Javert grunted aloud.
Marius stepped over his tail and sat, then rested the book he had brought with him upon his knee, unopened.
Javert glanced back at him, the white showing in his eye. The animal intuition which keeps the rabbit still in the brush had served him well in his dealings with Marius: cognizant of his own lunacy, the loup-garou mimicked stability by silence. For the sake of dignity, he might have died as poor men did, from those fevers held in common on the street, or exposure when the winter came again; only, to be paid a decent wage as the servant of the revolutionary whose life he preserved by misjudgement seemed a proper excoriation of the soul.
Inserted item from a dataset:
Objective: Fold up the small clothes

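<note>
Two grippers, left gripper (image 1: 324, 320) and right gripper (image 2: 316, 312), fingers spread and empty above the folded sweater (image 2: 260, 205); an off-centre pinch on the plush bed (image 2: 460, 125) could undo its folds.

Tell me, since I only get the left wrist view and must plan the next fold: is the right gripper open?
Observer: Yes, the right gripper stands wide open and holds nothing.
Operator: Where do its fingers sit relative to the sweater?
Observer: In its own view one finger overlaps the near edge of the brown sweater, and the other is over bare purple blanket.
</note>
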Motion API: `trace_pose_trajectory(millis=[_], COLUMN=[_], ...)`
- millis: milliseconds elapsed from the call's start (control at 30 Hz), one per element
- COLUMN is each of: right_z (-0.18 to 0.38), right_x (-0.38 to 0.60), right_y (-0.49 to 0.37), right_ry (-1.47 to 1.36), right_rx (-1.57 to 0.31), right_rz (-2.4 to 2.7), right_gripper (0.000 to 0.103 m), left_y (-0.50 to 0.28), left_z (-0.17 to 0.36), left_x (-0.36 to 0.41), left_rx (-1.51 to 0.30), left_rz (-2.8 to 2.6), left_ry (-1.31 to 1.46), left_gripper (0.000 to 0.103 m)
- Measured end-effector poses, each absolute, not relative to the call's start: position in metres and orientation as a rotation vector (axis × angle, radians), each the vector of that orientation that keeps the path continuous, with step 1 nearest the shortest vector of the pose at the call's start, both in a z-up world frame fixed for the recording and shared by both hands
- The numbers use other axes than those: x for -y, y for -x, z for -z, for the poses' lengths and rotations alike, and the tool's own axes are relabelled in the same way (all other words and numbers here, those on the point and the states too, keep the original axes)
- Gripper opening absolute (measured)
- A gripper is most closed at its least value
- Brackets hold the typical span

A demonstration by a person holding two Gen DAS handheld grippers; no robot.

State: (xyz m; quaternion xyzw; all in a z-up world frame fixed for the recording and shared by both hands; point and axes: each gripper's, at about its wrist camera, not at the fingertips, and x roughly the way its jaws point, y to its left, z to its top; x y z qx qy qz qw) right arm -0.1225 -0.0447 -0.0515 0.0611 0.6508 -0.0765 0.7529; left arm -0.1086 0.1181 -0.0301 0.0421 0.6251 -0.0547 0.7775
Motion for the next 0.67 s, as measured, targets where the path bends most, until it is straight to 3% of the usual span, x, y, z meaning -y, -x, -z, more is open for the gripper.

63. I ain't gonna yuck someone's yum but also: disappearing wet spots. Where did the sweat and cum and """oil""" go? Where did all the slick get to, for that matter? Bewildering, distracting, and a missed opportunity.
64. Novelty! Gimme something I haven't thought about before.
Anya is live and ready to show you everything. Watch her strip, dance, and perform exclusive shows just for you. Interact in real-time and make your fantasies come true.
✓ Live Streaming✓ Interactive Chat✓ Private Shows✓ HD Quality
Anya is LIVE right now
FREE
Free to watch • No registration required • HD streaming
Heyy I read a post seine fiction you wrote on Ao3 and I just wanted to tell you that I'm absolutely in awe. Your characterization was perfect, no notes. (I don't think I've properly prepared a question but I don't have an account on Ao3 yet and I needed to say this now)
Oh my goodness, you made my day! Thank you so much for reading--and schlepping all the way over to Tumblr to comment! I am still working on it, though it's admittedly been a slow process...
Anya is live and ready to show you everything. Watch her strip, dance, and perform exclusive shows just for you. Interact in real-time and make your fantasies come true.
✓ Live Streaming✓ Interactive Chat✓ Private Shows✓ HD Quality
Anya is LIVE right now
FREE
Free to watch • No registration required • HD streaming
here’s my piece for @rubberbutton ! i hope you enjoy <3 i love fantine and cosette, so i was so excited to have the opportunity to draw them for the @drinkwithme-exchange !
Anya is live and ready to show you everything. Watch her strip, dance, and perform exclusive shows just for you. Interact in real-time and make your fantasies come true.
✓ Live Streaming✓ Interactive Chat✓ Private Shows✓ HD Quality
Anya is LIVE right now
FREE
Free to watch • No registration required • HD streaming
For @asian-les-mis-week, I humbly present an AU concept: Kazakh Les Misérables. Look, all I can say is that this project snowballed considerably...
Now, to set the mood, here’s playlist of Kazakh and Central Asian music.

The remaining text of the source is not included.